Ao longo de toda a segunda semana em Londres, Sinner cedeu apenas uma quebra de serviço. E ela veio nas quartas de final, diante de Jan-Lennard Struff.
Desde 1991, apenas dois jogadores conseguiram algo assim ou melhor na reta decisiva de um Grand Slam: Pete Sampras, que cedeu um break em Wimbledon 1997, e Andre Agassi, no Australian Open de 2003. Acima de todos, isolado, segue o próprio Sampras, único a atravessar a segunda semana de um Major sem perder o serviço uma única vez – no Wimbledon de 2000.
O mais impressionante é o contraste com o início do torneio. Sinner chegou a Londres sem ter disputado um único jogo oficial desde a derrota traumática em Roland Garros, e o saque demorou a engrenar: foi quebrado uma vez por Miomir Kecmanovic, duas por Nuno Borges e outras duas por Jenson Brooksby.

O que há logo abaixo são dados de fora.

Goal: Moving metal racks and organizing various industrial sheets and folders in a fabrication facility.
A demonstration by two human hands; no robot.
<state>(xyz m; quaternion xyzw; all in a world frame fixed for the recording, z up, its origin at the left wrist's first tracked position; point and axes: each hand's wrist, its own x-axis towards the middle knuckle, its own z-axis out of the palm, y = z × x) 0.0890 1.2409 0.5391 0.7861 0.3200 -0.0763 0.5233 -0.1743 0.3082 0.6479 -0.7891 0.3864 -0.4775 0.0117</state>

À medida que o torneio avançou, no entanto, o serviço ganhou uma consistência absurda. Contra Novak Djokovic, na semifinal, e contra Alexander Zverev, na final, o italiano praticamente não ofereceu brechas – o alemão teve apenas uma chance de quebra na decisão inteira.
Há ainda outro dado interessante. Logo na estreia, diante de Kecmanovic, Sinner disparou 31 aces, um novo recorde de sua carreira.